### Activity
Would you copy exactly the lines in the data below from the one that has "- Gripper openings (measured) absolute" through the one that has "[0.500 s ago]", dropping any pictures?

*** Begin section ***

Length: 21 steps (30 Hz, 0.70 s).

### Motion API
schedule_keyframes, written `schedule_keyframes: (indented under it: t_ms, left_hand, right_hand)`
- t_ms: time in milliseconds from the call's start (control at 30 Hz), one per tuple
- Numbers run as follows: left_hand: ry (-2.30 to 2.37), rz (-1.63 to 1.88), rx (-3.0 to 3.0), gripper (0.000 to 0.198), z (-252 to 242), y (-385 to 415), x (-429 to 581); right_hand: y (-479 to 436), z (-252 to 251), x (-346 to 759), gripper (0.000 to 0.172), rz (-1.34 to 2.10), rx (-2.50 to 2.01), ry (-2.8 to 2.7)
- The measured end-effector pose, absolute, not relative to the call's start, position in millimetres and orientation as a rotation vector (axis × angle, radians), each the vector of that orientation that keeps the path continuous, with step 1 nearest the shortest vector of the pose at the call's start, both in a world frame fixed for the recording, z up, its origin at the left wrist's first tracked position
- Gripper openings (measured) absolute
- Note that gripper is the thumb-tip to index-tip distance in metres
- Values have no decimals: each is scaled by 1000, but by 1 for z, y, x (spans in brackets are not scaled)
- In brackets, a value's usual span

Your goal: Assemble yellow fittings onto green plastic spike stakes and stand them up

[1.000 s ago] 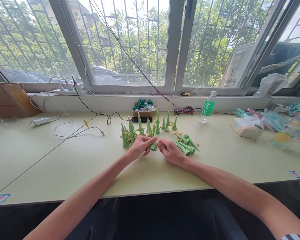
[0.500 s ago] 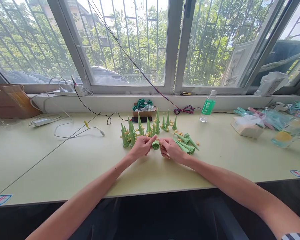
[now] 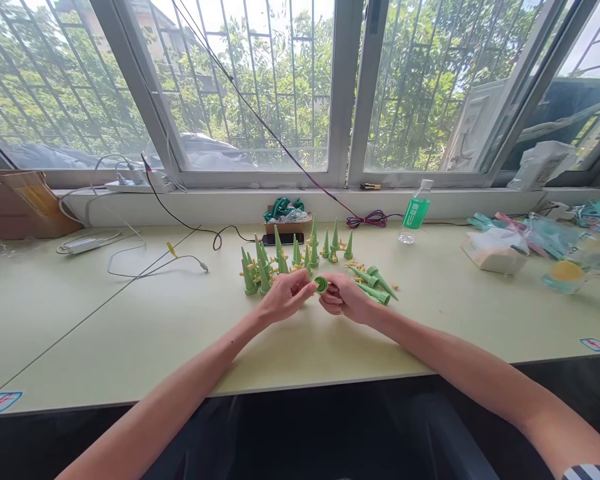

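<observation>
A green plastic watering spike [image 3: 321, 285] is between my hands just above the table, its round open end toward me and its tapered part hidden. My right hand [image 3: 347, 298] is closed around its right side. From the left, my left hand [image 3: 286, 297] presses its thumb against the rim, with the other fingers curled. Behind the hands stand several green spikes [image 3: 263, 275] with small yellow valves, points up. More green spikes [image 3: 375, 293] lie on their sides beyond my right hand, among small yellow pieces [image 3: 360, 265].
A phone [image 3: 283, 239] lies behind the standing spikes, before a small open box [image 3: 279, 227] of green and clear wrapping. A green-labelled bottle [image 3: 416, 212] stands back right, near a tissue pack [image 3: 495, 252]. White cables [image 3: 150, 270] cross the table at left.
The spike between my hands has shifted slightly right and up, toward my right hand. My left thumb now reaches across to its rim.
</observation>
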<state>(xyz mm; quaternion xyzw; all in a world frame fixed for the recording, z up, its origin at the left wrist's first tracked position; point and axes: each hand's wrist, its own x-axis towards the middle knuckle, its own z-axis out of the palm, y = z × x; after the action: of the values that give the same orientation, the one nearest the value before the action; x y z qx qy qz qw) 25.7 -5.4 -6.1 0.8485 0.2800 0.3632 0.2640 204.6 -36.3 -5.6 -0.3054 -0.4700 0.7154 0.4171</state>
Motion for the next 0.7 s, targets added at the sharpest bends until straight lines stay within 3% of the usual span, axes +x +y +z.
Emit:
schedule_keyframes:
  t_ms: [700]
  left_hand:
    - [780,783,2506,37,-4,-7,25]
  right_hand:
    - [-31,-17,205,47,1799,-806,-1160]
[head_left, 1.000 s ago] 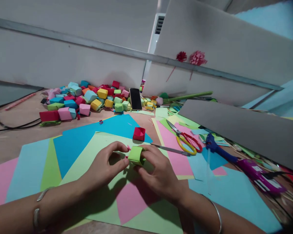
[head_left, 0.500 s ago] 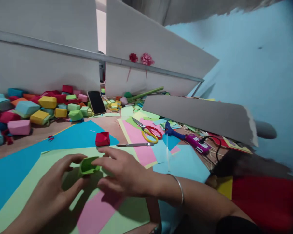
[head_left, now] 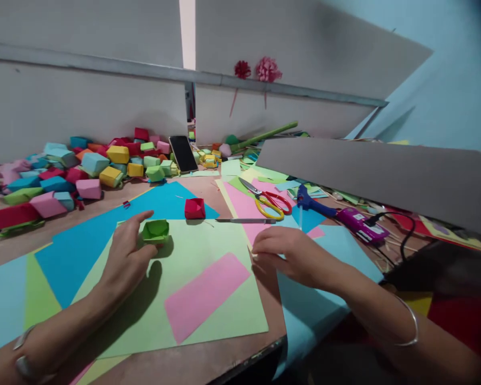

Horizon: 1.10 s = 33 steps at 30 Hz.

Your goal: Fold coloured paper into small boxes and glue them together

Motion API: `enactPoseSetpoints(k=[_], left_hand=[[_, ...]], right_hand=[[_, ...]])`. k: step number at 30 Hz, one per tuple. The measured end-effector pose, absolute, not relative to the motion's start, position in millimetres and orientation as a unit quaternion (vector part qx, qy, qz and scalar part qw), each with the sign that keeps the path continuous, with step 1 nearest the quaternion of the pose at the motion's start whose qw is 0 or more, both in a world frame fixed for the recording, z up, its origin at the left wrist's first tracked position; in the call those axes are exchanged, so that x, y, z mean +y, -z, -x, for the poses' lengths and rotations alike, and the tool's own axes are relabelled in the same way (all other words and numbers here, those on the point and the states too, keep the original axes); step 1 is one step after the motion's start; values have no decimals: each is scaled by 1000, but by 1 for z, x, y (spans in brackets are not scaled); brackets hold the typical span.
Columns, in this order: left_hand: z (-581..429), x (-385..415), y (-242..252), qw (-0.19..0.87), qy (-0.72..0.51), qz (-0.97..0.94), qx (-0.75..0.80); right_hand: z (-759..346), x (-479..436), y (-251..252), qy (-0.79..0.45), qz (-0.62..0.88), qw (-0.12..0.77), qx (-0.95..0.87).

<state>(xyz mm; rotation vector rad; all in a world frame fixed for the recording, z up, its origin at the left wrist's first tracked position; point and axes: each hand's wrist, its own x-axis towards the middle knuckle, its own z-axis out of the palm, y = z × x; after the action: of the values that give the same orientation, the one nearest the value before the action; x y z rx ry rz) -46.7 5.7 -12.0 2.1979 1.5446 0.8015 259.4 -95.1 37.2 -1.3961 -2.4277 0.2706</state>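
Observation:
My left hand [head_left: 127,255] pinches a small folded green paper box [head_left: 156,231] between thumb and fingers, just above a light green sheet [head_left: 208,310]. My right hand [head_left: 286,255] hovers by that sheet's right edge with its fingers curled close together; nothing shows in them. A pink paper strip [head_left: 206,295] lies on the green sheet between my hands. A red folded box [head_left: 194,208] sits a little beyond the green box, on a blue sheet [head_left: 84,246].
A pile of folded coloured paper boxes [head_left: 84,166] fills the back left. A phone [head_left: 183,153] leans behind it. Scissors [head_left: 266,200], a metal blade [head_left: 244,220] and a blue-purple glue gun [head_left: 340,211] lie right of centre. A grey board [head_left: 377,174] slants at right. The table edge [head_left: 244,358] is near.
My right hand let go of the green box and drew away to the right. My left hand keeps the box and moved it left. The camera view swung.

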Motion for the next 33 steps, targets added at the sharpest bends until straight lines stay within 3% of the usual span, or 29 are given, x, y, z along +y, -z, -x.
enactPoseSetpoints(k=[5, 8, 12, 18, 25, 30, 33], left_hand=[[43, -8, -37, 36, -361, -823, 438], [40, -23, -50, 90, -221, -900, 365], [37, -38, -34, 139, -1, -932, 336], [35, -37, -19, 193, 41, -887, 418], [42, -21, -34, 175, 13, -898, 404], [55, -31, -56, -35, -133, -923, 359], [66, -44, -51, -164, -155, -923, 312]], right_hand=[[-230, -63, -25, -162, 461, 62, -870], [-220, -43, -23, -199, 458, 2, -866], [-215, -37, -24, -224, 445, -14, -867], [-214, -41, -29, -231, 446, 5, -865], [-211, -30, -19, -139, 390, 94, -905], [-216, -44, -13, 151, 305, 285, -896], [-217, -51, -7, 209, 240, 308, -896]])
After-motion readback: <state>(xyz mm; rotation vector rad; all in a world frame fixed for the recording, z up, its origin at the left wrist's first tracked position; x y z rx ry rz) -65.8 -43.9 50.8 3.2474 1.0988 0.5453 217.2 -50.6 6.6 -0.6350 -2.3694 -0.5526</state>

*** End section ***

### Solved exercise
- Gripper openings (measured) absolute
- Note that gripper is the thumb-tip to index-tip distance in metres
- Values have no decimals: each is scaled by 1000, but by 1 for z, y, x (spans in brackets are not scaled)
- In brackets, a value's usual span

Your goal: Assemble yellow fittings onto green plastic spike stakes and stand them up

[1.000 s ago] 
[0.500 s ago] 

No further response is required.